Please copy out the full listing that follows exactly; no picture belongs in the copy.
────────
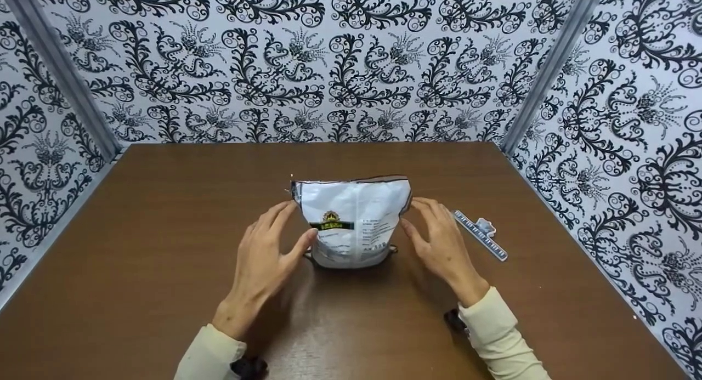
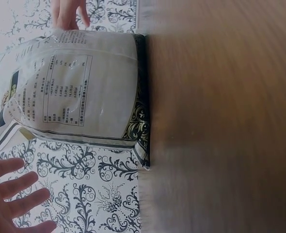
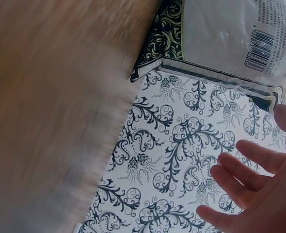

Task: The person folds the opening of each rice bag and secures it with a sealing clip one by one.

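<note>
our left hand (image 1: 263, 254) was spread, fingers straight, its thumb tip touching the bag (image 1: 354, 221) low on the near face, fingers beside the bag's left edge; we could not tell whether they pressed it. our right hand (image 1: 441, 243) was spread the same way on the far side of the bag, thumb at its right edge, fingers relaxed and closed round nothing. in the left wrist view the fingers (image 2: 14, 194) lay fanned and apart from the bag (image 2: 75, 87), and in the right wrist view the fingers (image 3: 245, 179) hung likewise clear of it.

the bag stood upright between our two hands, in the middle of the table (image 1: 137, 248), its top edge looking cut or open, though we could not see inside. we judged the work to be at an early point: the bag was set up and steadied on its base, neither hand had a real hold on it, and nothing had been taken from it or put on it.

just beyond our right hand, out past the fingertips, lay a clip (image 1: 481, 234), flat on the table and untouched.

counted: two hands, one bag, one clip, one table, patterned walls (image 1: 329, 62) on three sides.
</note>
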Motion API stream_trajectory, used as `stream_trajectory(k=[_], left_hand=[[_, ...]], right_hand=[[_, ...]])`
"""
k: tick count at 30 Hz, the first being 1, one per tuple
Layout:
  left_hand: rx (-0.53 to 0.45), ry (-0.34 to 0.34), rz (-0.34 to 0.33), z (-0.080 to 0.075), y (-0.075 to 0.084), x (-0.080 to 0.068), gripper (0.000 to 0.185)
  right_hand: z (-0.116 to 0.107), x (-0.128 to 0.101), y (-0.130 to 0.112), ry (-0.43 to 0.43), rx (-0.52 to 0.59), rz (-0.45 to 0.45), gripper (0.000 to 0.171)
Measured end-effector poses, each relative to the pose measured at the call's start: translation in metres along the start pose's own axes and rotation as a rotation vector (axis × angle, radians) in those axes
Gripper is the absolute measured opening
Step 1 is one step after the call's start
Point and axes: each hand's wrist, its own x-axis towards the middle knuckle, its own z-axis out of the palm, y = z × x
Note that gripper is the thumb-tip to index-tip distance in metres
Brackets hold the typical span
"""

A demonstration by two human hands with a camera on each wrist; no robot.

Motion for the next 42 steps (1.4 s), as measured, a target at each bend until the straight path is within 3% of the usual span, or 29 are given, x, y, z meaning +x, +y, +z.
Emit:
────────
Task response:
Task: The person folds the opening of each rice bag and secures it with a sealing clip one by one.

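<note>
our left hand (image 1: 263, 254) was spread, fingers straight, its thumb tip touching the bag (image 1: 354, 221) low on the near face, fingers beside the bag's left edge; we could not tell whether they pressed it. our right hand (image 1: 441, 243) was spread the same way on the far side of the bag, thumb at its right edge, fingers relaxed and closed round nothing. in the left wrist view the fingers (image 2: 14, 194) lay fanned and apart from the bag (image 2: 75, 87), and in the right wrist view the fingers (image 3: 245, 179) hung likewise clear of it.

the bag stood upright between our two hands, in the middle of the table (image 1: 137, 248), its top edge looking cut or open, though we could not see inside. we judged the work to be at an early point: the bag was set up and steadied on its base, neither hand had a real hold on it, and nothing had been taken from it or put on it.

just beyond our right hand, out past the fingertips, lay a clip (image 1: 481, 234), flat on the table and untouched.

counted: two hands, one bag, one clip, one table, patterned walls (image 1: 329, 62) on three sides.
</note>
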Motion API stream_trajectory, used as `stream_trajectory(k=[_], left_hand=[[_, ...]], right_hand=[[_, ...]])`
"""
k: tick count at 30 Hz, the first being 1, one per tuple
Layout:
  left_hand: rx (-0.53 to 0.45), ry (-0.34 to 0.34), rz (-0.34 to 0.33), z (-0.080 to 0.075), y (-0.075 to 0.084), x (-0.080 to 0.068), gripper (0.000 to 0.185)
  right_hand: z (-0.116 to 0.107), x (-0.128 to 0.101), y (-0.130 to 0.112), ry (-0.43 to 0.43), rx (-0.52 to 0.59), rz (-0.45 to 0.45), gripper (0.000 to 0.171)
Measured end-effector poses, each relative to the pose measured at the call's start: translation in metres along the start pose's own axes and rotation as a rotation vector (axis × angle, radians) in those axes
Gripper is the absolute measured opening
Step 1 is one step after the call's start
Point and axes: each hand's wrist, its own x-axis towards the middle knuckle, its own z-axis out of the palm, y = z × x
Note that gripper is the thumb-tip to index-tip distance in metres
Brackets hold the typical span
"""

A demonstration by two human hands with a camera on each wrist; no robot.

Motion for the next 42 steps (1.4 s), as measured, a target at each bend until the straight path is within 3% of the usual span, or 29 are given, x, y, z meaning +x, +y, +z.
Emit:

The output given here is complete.